COLLECTED MATERIAL »

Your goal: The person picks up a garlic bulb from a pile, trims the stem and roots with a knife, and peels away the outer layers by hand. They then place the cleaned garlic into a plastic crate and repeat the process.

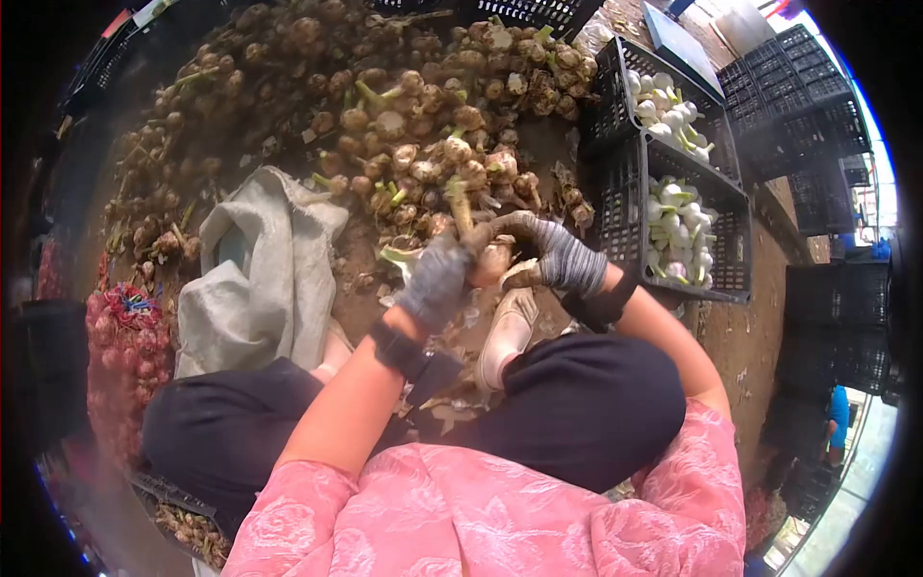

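Observation:
Between my two gloved hands is a garlic bulb [493, 261], its outer skin brownish and partly peeled, with a thick stem [461, 205] pointing away from me. My left hand [438, 277], in a dark grey glove, is closed on the bulb's left side near the stem base. From the right, my right hand [556, 252] in a striped grey glove with soiled fingers curls around the same bulb. Some fingertips are hidden behind it. Just beyond the hands lies a large heap of untrimmed, dirt-covered garlic [404, 159].
At the right stand two black crates [642, 202] of cleaned white garlic [679, 231]. A pale cloth sack [260, 260] lies left, beside a red mesh bag [120, 356] of garlic. Stacked black crates [798, 106] line the far right. Peeled skins litter the ground.

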Demonstrator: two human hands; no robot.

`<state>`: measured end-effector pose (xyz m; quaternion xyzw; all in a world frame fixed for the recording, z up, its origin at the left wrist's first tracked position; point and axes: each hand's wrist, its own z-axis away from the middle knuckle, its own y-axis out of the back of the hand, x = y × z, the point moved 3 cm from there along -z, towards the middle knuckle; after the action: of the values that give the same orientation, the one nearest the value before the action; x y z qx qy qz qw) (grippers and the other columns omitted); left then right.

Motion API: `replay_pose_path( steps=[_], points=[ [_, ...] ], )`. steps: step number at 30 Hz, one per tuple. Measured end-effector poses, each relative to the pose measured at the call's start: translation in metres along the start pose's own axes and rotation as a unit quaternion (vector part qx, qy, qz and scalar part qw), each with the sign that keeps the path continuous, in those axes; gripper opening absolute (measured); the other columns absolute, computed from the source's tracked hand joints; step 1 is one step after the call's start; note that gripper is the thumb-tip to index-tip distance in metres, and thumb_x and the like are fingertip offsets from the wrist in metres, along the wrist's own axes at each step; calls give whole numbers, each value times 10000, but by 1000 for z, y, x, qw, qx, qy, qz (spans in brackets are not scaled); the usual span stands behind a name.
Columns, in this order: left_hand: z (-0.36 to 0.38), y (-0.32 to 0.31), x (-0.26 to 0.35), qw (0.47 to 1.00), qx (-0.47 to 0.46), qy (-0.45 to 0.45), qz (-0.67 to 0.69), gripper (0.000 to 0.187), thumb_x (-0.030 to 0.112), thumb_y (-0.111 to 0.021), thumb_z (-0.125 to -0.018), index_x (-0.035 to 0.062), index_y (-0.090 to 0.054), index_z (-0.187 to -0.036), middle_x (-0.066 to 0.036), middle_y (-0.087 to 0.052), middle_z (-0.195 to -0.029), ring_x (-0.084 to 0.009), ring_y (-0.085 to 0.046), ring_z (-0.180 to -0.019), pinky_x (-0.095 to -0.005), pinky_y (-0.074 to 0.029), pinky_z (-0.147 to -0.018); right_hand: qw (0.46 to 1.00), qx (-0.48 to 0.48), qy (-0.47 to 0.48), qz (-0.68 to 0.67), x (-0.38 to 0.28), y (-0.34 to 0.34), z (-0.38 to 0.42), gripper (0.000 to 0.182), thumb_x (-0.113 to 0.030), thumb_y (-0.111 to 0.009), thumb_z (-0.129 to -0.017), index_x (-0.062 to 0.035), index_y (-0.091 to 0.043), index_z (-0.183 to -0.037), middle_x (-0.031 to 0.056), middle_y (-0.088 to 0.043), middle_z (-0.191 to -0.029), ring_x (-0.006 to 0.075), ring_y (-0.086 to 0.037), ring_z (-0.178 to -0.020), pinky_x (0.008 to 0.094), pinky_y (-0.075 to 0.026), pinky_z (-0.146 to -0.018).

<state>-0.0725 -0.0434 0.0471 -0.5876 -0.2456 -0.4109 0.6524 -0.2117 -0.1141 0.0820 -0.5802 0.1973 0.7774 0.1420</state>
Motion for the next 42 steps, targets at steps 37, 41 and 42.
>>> replay_pose_path(
  steps=[37,41,42],
  points=[
    [-11,22,-85,655,-102,27,-748,294,243,-484,-823,6,-554,-983,-187,-609,-806,-316,-587,-742,-412,-449,-657,904,258,91,329,93,-19,36,226,-176,-633,-694,-56,-522,-850,139,-531,-750,324,-542,-687,393,-448,-604],
    [-12,18,-82,516,-129,-79,-843,229,183,-431,-845,25,-580,-919,-173,-610,-823,-311,-579,-715,-393,-454,-629,887,197,-21,417,105,-23,30,305,-256,-658,-683,-56,-517,-865,161,-540,-833,340,-554,-728,411,-454,-623],
    [-4,28,-76,834,49,24,-549,245,210,-413,-880,37,-576,-941,-152,-613,-810,-279,-576,-711,-364,-454,-639,887,192,-49,418,120,-22,34,321,-254,-664,-675,-56,-513,-878,166,-534,-874,341,-556,-747,405,-458,-638]
  ],
)
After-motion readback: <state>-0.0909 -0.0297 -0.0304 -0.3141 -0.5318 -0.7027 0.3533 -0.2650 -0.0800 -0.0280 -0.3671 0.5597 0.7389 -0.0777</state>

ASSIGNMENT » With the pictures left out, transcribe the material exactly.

OUTPUT BELOW »
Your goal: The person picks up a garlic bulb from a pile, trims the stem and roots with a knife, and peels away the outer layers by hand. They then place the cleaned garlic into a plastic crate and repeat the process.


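Observation:
Between my two gloved hands is a garlic bulb [493, 261], its outer skin brownish and partly peeled, with a thick stem [461, 205] pointing away from me. My left hand [438, 277], in a dark grey glove, is closed on the bulb's left side near the stem base. From the right, my right hand [556, 252] in a striped grey glove with soiled fingers curls around the same bulb. Some fingertips are hidden behind it. Just beyond the hands lies a large heap of untrimmed, dirt-covered garlic [404, 159].
At the right stand two black crates [642, 202] of cleaned white garlic [679, 231]. A pale cloth sack [260, 260] lies left, beside a red mesh bag [120, 356] of garlic. Stacked black crates [798, 106] line the far right. Peeled skins litter the ground.
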
Demonstrator: two human hands; no robot.

`<state>`: measured end-effector pose (xyz m; quaternion xyzw; all in a world frame fixed for the recording, z up, its origin at the left wrist's first tracked position; point and axes: each hand's wrist, its own z-axis away from the middle knuckle, its own y-axis out of the back of the hand, x = y × z, the point moved 3 cm from there along -z, towards the middle knuckle; after the action: of the values that give the same orientation, the one nearest the value before the action; x y z qx qy qz qw) (grippers and the other columns omitted); left then right.

Motion API: `replay_pose_path( steps=[_], points=[ [_, ...] ], )`. steps: step number at 30 Hz, one per tuple. Measured end-effector poses, each relative to the pose measured at the call's start: translation in metres along the start pose's own axes and rotation as a unit quaternion (vector part qx, qy, qz and scalar part qw), each with the sign that keeps the path continuous, in those axes; gripper opening absolute (measured); the other columns absolute, computed from the source's tracked hand joints; step 1 is one step after the call's start; note that gripper is the thumb-tip to index-tip distance in metres, and thumb_x and the like are fingertip offsets from the wrist in metres, along the wrist's own axes at each step; calls give whole numbers, each value times 10000, but by 1000 for z, y, x, qw, qx, qy, qz (spans in brackets are not scaled); the usual span stands behind a name.
Columns, in this order: left_hand: z (-0.36 to 0.38), y (-0.32 to 0.31), x (-0.26 to 0.35), qw (0.47 to 1.00), qx (-0.47 to 0.46), qy (-0.45 to 0.45), qz (-0.67 to 0.69), gripper (0.000 to 0.187), thumb_x (-0.030 to 0.112), thumb_y (-0.111 to 0.021), thumb_z (-0.125 to -0.018), index_x (-0.035 to 0.062), index_y (-0.090 to 0.054), index_z (-0.187 to -0.036), middle_x (-0.066 to 0.036), middle_y (-0.087 to 0.052), middle_z (-0.195 to -0.029), ring_x (-0.084 to 0.009), ring_y (-0.085 to 0.046), ring_z (-0.180 to -0.019), pinky_x (-0.095 to -0.005), pinky_y (-0.074 to 0.029), pinky_z (-0.147 to -0.018); right_hand: qw (0.46 to 1.00), qx (-0.48 to 0.48), qy (-0.47 to 0.48), qz (-0.68 to 0.67), x (-0.38 to 0.28), y (-0.34 to 0.34), z (-0.38 to 0.42), gripper (0.000 to 0.182), thumb_x (-0.113 to 0.030), thumb_y (-0.111 to 0.009), thumb_z (-0.129 to -0.017), index_x (-0.062 to 0.035), index_y (-0.091 to 0.043), index_z (-0.183 to -0.037), middle_x (-0.031 to 0.056), middle_y (-0.088 to 0.043), middle_z (-0.191 to -0.029), ring_x (-0.006 to 0.075), ring_y (-0.086 to 0.037), ring_z (-0.178 to -0.020), pinky_x (0.008 to 0.094), pinky_y (-0.075 to 0.026), pinky_z (-0.146 to -0.018).

<state>-0.0725 -0.0434 0.0471 -0.5876 -0.2456 -0.4109 0.6524 -0.2117 -0.1141 0.0820 -0.5802 0.1973 0.7774 0.1420</state>
Motion for the next 42 steps, targets at steps 37, 41 and 42.
>>> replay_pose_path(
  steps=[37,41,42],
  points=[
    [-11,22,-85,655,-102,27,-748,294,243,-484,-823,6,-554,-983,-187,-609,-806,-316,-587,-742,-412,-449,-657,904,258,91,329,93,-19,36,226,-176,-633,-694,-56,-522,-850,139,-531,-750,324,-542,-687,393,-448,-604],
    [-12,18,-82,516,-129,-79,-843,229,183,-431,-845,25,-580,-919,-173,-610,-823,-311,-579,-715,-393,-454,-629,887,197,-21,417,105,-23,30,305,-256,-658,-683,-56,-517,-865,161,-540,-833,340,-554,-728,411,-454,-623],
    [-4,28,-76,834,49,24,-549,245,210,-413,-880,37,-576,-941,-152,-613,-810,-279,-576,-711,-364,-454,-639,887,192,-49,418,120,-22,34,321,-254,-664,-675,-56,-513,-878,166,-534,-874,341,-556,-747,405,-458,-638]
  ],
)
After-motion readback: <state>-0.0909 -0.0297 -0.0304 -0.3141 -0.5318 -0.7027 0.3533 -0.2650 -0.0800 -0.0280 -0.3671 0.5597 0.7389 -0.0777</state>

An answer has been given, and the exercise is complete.